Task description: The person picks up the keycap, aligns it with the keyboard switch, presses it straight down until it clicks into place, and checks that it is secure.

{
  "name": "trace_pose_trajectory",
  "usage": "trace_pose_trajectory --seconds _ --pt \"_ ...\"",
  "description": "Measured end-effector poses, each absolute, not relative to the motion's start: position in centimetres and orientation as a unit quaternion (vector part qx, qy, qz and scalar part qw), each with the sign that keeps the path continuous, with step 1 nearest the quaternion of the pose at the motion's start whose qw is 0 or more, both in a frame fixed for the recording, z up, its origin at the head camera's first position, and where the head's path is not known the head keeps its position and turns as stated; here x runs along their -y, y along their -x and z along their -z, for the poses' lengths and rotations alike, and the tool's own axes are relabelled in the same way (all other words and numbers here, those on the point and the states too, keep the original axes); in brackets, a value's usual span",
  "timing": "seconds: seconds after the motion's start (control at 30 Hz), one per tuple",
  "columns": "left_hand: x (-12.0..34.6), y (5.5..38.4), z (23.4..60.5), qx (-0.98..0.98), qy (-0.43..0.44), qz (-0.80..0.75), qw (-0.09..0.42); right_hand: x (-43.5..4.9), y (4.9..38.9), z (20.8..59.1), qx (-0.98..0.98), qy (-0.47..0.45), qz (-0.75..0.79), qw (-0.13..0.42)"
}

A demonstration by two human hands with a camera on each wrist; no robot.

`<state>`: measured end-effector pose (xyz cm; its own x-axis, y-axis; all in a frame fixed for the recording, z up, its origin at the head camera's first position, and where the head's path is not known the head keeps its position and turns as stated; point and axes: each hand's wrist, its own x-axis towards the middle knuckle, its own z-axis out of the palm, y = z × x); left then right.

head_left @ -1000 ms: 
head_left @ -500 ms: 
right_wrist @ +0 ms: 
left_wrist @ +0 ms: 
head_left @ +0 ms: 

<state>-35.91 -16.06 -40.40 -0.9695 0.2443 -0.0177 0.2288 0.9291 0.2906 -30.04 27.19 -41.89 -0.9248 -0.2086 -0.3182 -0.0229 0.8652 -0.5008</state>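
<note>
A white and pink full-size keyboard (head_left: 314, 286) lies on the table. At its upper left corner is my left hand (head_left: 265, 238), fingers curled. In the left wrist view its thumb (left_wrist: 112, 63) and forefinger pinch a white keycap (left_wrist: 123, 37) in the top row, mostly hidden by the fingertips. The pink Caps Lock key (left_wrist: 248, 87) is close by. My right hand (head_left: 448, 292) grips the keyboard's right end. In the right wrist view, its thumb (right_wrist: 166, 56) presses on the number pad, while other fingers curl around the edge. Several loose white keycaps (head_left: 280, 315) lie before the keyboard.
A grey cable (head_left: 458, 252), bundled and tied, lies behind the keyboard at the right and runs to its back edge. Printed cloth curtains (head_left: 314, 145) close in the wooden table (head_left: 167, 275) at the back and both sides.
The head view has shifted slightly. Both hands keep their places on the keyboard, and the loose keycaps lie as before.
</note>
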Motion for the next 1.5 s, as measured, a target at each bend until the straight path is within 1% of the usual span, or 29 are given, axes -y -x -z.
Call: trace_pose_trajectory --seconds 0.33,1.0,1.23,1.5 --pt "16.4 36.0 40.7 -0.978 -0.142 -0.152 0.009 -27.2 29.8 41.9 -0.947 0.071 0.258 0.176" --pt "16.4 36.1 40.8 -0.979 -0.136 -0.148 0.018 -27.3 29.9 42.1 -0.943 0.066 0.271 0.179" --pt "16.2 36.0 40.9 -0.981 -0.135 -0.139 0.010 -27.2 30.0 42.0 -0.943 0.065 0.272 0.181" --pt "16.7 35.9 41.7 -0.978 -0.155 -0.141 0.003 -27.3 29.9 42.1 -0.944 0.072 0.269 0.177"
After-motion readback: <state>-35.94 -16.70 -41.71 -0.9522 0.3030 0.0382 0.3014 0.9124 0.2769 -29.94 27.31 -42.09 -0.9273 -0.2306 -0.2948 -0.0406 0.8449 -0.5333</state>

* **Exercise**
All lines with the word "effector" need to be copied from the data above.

* **Solution for this task**
  "description": "Measured end-effector poses, each absolute, not relative to the motion's start: position in centimetres and orientation as a unit quaternion (vector part qx, qy, qz and scalar part qw), each with the sign that keeps the path continuous, with step 1 nearest the quaternion of the pose at the motion's start whose qw is 0 or more, both in a frame fixed for the recording, z up, its origin at the head camera's first position, and where the head's path is not known the head keeps its position and turns as stated; here x runs along their -y, y along their -x and z along their -z, for the poses' lengths and rotations alike, and the tool's own axes are relabelled in the same way (all other words and numbers here, those on the point and the states too, keep the original axes); in brackets, a value's usual span",
`<state>`: measured end-effector pose (xyz cm; its own x-axis, y-axis; all in a frame fixed for the recording, z up, its origin at the head camera's first position, and where the head's path is not known the head keeps its position and turns as stated; point and axes: each hand's wrist, its own x-axis towards the middle knuckle, its own z-axis out of the palm, y = z × x); left then right.

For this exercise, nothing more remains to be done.